• ACTIVITY
Stopping at the line that holds "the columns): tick", repeat the lines below exactly, starting from the very first and including that final line.

+++ DATA RECORDS

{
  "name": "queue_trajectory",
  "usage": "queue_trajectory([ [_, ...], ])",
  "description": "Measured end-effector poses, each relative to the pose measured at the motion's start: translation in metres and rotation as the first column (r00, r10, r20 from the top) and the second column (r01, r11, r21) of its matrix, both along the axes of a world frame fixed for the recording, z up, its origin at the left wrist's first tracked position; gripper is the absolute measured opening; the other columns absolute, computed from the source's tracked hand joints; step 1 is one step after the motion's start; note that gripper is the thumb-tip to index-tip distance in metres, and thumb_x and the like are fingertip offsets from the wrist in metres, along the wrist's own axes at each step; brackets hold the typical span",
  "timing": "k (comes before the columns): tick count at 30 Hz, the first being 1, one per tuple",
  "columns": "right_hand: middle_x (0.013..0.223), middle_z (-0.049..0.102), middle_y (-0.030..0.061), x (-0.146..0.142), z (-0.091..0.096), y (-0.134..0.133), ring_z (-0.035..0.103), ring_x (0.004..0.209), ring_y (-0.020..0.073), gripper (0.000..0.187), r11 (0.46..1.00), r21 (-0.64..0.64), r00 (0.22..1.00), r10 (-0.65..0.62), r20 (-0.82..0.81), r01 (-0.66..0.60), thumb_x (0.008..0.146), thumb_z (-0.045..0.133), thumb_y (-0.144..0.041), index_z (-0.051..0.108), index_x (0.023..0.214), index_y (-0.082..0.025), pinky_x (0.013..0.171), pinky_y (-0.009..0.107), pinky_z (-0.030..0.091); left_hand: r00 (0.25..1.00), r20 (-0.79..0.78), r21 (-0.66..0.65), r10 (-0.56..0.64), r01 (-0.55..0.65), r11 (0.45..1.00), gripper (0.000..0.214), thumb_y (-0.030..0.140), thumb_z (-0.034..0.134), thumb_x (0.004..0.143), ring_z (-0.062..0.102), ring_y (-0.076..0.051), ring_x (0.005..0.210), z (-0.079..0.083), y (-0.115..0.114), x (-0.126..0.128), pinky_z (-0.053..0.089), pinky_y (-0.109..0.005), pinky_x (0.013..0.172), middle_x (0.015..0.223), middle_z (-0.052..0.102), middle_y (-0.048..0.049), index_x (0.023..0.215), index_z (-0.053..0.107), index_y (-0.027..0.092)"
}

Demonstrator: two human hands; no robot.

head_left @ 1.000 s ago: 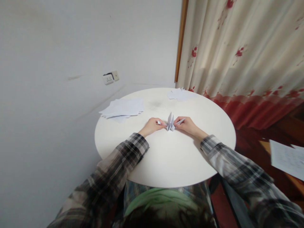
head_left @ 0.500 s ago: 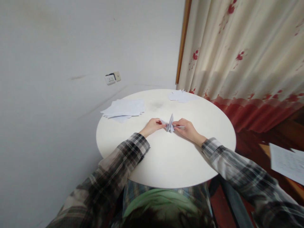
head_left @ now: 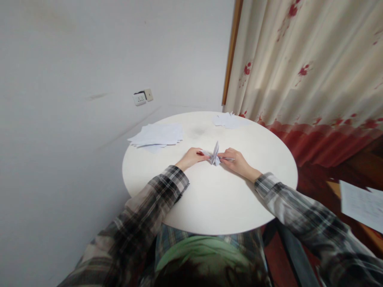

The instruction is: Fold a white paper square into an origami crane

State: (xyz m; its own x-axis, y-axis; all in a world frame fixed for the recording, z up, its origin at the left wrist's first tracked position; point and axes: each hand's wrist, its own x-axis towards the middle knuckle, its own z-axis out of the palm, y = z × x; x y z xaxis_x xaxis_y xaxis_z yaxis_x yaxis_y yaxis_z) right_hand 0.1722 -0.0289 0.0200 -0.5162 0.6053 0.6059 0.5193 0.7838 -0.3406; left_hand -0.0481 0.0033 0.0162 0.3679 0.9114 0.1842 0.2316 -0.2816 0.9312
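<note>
A folded piece of white paper [head_left: 216, 154], shaped like an origami crane, stands near the middle of the round white table [head_left: 215, 199]. One pointed part sticks up between my hands, and flaps spread to both sides. My left hand [head_left: 192, 156] pinches the left flap between thumb and fingers. On the other side, my right hand [head_left: 235, 160] is closed on the right flap, whose tip shows past the thumb. My fingers cover parts of both flaps.
A stack of white paper sheets [head_left: 158, 134] lies at the table's back left. Smaller white papers [head_left: 229, 120] lie at the far edge. The wall [head_left: 74, 139] borders the left, a floral curtain [head_left: 299, 79] the back right. Written sheets [head_left: 359, 203] rest on a surface at right.
Both hands keep their grip on the folded paper and have hardly moved. The view has shifted very slightly.
</note>
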Motion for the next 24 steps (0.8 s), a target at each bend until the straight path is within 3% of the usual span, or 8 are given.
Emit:
queue_trajectory([
  [10,0.067,0.058,0.0037,-0.0016,0.0001,0.0019,0.050,0.066,0.0154,0.019,0.999,-0.048,0.999,-0.009,-0.049,0.007,0.080,0.054,-0.022,0.069,0.091,-0.021,0.064,0.028,0.040,1.000,-0.013,-0.022,-0.001,0.000,1.000,0.031,0.037,0.071,0.061,0.056,-0.013,0.058,0.0073,-0.0097,0.0028,0.042,-0.025,0.057,0.066,0.066,-0.0048,0.072,0.066,0.009],
  [16,0.071,0.060,0.0043,0.0005,-0.0050,0.0055,0.052,0.068,0.0157,0.020,0.998,-0.063,0.999,0.017,-0.048,-0.020,0.080,0.053,-0.022,0.068,0.093,-0.022,0.065,0.028,0.041,1.000,-0.019,-0.006,0.019,-0.020,1.000,0.031,0.038,0.071,0.060,0.054,-0.011,0.055,0.0029,-0.0059,0.0019,0.041,-0.023,0.054,0.060,0.062,-0.0019,0.066,0.063,0.009],
  [21,0.072,0.061,0.0045,-0.0032,-0.0026,0.0018,0.053,0.070,0.0156,0.018,0.994,-0.110,0.992,-0.025,-0.123,0.011,0.079,0.055,-0.023,0.069,0.090,-0.020,0.067,0.028,0.042,1.000,0.019,0.003,-0.003,0.003,1.000,0.030,0.036,0.071,0.061,0.057,-0.012,0.062,0.0003,-0.0032,0.0056,0.044,-0.025,0.062,0.067,0.062,-0.0031,0.069,0.062,0.009],
  [24,0.078,0.063,0.0039,-0.0071,0.0035,-0.0041,0.054,0.069,0.0147,0.024,0.973,-0.221,0.966,-0.112,-0.233,0.060,0.075,0.059,-0.026,0.065,0.097,-0.018,0.068,0.028,0.042,0.995,0.093,-0.010,-0.031,0.032,0.999,0.031,0.035,0.072,0.059,0.059,-0.014,0.069,-0.0007,-0.0030,0.0096,0.046,-0.029,0.072,0.076,0.063,-0.0048,0.073,0.061,0.010],
])
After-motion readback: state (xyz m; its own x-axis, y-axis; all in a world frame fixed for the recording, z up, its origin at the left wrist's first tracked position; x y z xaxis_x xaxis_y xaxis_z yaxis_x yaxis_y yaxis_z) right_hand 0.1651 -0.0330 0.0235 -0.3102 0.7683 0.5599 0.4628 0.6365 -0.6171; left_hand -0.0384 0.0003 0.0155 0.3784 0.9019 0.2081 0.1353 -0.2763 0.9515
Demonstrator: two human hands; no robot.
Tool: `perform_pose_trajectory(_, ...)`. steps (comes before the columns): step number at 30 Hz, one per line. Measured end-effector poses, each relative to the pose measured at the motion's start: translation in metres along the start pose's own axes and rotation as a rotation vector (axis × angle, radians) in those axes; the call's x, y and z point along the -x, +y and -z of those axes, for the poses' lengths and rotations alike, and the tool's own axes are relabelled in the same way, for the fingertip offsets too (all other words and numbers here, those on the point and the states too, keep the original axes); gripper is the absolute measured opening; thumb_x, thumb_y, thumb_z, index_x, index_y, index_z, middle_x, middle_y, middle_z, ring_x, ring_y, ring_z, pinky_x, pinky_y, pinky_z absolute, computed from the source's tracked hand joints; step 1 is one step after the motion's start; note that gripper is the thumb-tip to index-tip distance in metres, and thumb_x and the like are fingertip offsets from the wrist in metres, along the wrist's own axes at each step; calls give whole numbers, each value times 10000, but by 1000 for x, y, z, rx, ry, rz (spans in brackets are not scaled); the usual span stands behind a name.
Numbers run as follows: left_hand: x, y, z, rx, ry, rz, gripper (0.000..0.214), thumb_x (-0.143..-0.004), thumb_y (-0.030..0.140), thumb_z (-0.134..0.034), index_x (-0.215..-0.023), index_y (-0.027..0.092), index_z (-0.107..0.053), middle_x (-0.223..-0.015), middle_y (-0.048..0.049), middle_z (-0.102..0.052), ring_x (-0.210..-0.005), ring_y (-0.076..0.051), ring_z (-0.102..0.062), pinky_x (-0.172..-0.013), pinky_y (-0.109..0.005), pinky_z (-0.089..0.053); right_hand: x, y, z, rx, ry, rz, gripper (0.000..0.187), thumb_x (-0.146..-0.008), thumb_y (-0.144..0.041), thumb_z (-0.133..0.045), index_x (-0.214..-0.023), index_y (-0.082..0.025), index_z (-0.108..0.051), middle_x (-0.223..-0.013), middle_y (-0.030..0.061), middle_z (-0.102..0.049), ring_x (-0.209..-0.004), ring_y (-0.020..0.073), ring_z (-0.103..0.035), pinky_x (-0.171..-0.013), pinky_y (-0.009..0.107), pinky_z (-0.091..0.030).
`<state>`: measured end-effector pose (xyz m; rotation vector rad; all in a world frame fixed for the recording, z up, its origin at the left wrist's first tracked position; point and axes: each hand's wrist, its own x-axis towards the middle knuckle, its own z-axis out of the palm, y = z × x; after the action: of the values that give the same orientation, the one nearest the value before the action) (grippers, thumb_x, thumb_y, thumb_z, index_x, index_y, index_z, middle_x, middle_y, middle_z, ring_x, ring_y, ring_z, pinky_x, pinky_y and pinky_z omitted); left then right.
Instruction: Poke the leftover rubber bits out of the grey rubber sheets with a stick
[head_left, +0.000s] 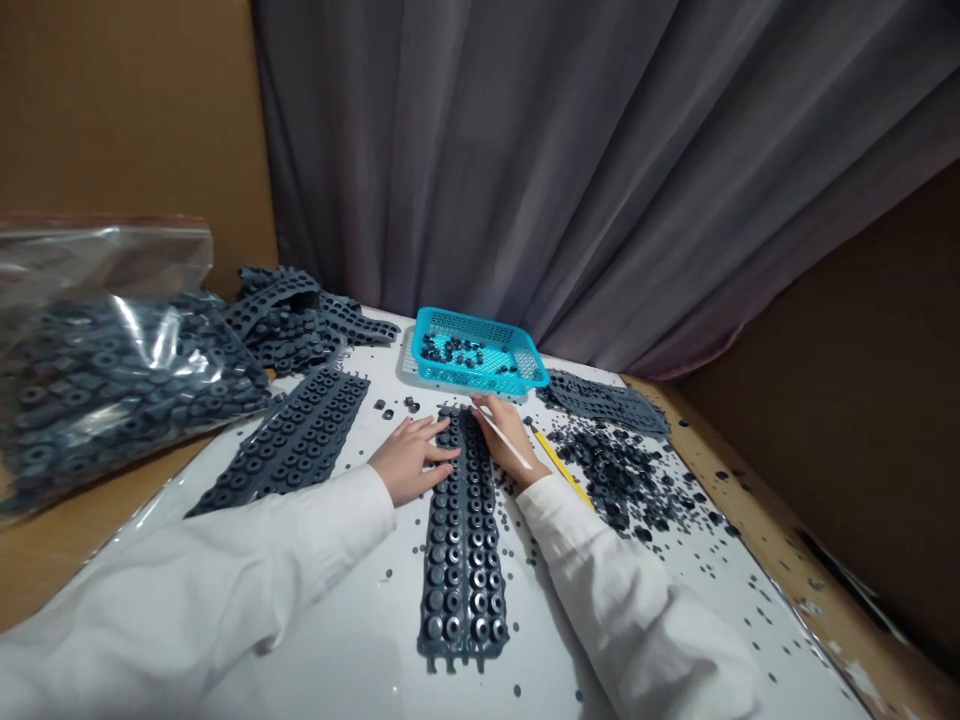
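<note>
The left hand point(411, 462) rests on a dark grey moulded rubber grommet strip point(461, 560), fingers spread apart beneath it. The right hand point(511, 438) closes on a thin white pick point(519, 456) beside the strip, which looks light and floppy, best taken by its long edge.

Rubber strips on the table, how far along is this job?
Some looks done: loose rubber pieces sit in the basket and in a heap. In hand: the left hand rests on a strip, and the right hand holds a white stick beside it. Left: the bag and the other strip hold many pieces.
</note>
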<state>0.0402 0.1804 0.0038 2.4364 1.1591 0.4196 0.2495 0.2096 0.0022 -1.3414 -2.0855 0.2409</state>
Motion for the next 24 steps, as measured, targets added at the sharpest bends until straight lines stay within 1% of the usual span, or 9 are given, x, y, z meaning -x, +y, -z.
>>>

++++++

• RESPONSE AREA
{
  "name": "queue_trajectory",
  "usage": "queue_trajectory([ [_, ...], ])",
  "description": "Measured end-effector poses, each relative to the pose measured at the motion's start: translation in metres and rotation as the first column (r00, r10, r20 from the top) and the second column (r01, r11, r21) of its matrix, both along the axes of a world frame fixed for the recording, z up, its origin at the left wrist's first tracked position; gripper is the absolute measured opening; the other columns absolute, computed from the source's tracked hand joints; step 1 is one step after the motion's start; note that gripper is the thumb-tip to index-tip distance in metres, and thumb_x and the like are fingertip offsets from the wrist in metres, along the wrist's own axes at each step; brackets hold the typical span",
  "timing": "k (comes before the columns): tick count at 30 Hz, the first being 1, one per tuple",

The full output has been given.